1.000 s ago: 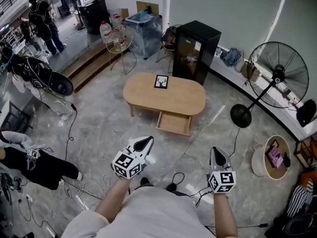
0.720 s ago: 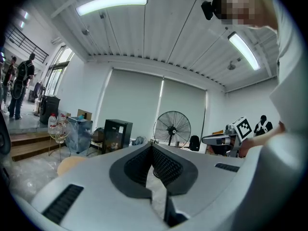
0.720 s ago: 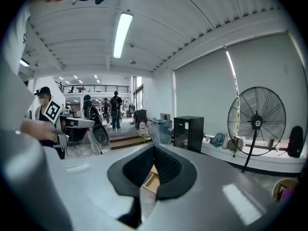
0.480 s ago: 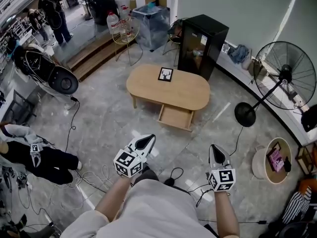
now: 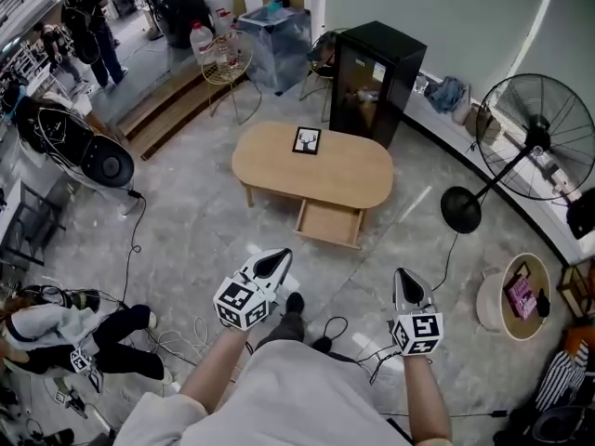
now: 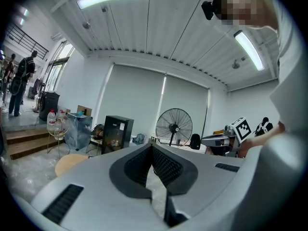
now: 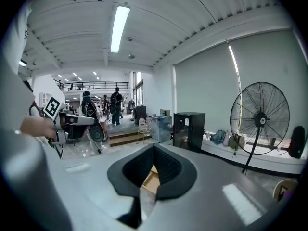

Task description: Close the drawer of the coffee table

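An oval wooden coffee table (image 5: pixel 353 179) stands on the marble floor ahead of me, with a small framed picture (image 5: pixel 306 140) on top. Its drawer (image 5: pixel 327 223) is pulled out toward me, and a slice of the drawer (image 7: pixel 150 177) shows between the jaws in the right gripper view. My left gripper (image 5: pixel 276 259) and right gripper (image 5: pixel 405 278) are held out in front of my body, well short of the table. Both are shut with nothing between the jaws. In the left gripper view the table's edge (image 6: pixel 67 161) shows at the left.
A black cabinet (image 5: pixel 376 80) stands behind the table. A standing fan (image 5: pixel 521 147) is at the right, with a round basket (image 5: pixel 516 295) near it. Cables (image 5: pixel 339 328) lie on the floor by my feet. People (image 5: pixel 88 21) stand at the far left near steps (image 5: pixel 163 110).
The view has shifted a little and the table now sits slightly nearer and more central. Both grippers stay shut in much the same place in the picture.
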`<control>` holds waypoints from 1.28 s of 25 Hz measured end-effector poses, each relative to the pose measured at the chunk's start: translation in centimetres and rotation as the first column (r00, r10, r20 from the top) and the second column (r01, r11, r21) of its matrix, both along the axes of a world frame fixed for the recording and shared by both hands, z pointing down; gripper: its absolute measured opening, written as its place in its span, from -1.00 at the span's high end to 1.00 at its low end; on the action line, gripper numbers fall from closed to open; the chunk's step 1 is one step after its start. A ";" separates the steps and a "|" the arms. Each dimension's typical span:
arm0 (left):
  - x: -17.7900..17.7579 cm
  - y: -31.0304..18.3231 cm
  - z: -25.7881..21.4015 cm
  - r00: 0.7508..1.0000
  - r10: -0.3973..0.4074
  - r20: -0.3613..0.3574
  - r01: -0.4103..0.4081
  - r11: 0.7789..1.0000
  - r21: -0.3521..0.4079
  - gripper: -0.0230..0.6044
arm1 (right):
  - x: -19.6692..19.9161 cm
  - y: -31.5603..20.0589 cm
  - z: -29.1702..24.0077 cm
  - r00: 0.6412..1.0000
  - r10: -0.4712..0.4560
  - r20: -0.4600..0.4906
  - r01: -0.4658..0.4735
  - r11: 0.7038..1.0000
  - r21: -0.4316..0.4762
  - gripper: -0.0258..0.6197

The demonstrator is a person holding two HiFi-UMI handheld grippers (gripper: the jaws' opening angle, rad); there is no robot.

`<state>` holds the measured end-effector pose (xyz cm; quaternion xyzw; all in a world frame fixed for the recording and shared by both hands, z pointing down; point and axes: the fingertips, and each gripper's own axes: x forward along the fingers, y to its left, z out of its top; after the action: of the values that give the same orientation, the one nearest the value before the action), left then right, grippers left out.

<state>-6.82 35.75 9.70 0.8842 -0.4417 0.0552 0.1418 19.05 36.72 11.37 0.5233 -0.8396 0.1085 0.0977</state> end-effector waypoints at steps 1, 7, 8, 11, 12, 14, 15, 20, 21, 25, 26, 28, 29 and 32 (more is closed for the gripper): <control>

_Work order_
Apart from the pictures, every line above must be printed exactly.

_Result_
1.000 s ago: 
0.720 s ago: 
0.720 s ago: 
0.480 s ago: 
now: 
now: 
now: 

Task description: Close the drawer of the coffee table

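An oval wooden coffee table (image 5: pixel 353 179) stands on the marble floor ahead of me, with a small framed picture (image 5: pixel 306 140) on top. Its drawer (image 5: pixel 327 223) is pulled out toward me, and a slice of the drawer (image 7: pixel 150 177) shows between the jaws in the right gripper view. My left gripper (image 5: pixel 276 259) and right gripper (image 5: pixel 405 278) are held out in front of my body, well short of the table. Both are shut with nothing between the jaws. In the left gripper view the table's edge (image 6: pixel 67 161) shows at the left.
A black cabinet (image 5: pixel 376 80) stands behind the table. A standing fan (image 5: pixel 521 147) is at the right, with a round basket (image 5: pixel 516 295) near it. Cables (image 5: pixel 339 328) lie on the floor by my feet. People (image 5: pixel 88 21) stand at the far left near steps (image 5: pixel 163 110).
The view has shifted a little and the table now sits slightly nearer and more central. Both grippers stay shut in much the same place in the picture.
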`<control>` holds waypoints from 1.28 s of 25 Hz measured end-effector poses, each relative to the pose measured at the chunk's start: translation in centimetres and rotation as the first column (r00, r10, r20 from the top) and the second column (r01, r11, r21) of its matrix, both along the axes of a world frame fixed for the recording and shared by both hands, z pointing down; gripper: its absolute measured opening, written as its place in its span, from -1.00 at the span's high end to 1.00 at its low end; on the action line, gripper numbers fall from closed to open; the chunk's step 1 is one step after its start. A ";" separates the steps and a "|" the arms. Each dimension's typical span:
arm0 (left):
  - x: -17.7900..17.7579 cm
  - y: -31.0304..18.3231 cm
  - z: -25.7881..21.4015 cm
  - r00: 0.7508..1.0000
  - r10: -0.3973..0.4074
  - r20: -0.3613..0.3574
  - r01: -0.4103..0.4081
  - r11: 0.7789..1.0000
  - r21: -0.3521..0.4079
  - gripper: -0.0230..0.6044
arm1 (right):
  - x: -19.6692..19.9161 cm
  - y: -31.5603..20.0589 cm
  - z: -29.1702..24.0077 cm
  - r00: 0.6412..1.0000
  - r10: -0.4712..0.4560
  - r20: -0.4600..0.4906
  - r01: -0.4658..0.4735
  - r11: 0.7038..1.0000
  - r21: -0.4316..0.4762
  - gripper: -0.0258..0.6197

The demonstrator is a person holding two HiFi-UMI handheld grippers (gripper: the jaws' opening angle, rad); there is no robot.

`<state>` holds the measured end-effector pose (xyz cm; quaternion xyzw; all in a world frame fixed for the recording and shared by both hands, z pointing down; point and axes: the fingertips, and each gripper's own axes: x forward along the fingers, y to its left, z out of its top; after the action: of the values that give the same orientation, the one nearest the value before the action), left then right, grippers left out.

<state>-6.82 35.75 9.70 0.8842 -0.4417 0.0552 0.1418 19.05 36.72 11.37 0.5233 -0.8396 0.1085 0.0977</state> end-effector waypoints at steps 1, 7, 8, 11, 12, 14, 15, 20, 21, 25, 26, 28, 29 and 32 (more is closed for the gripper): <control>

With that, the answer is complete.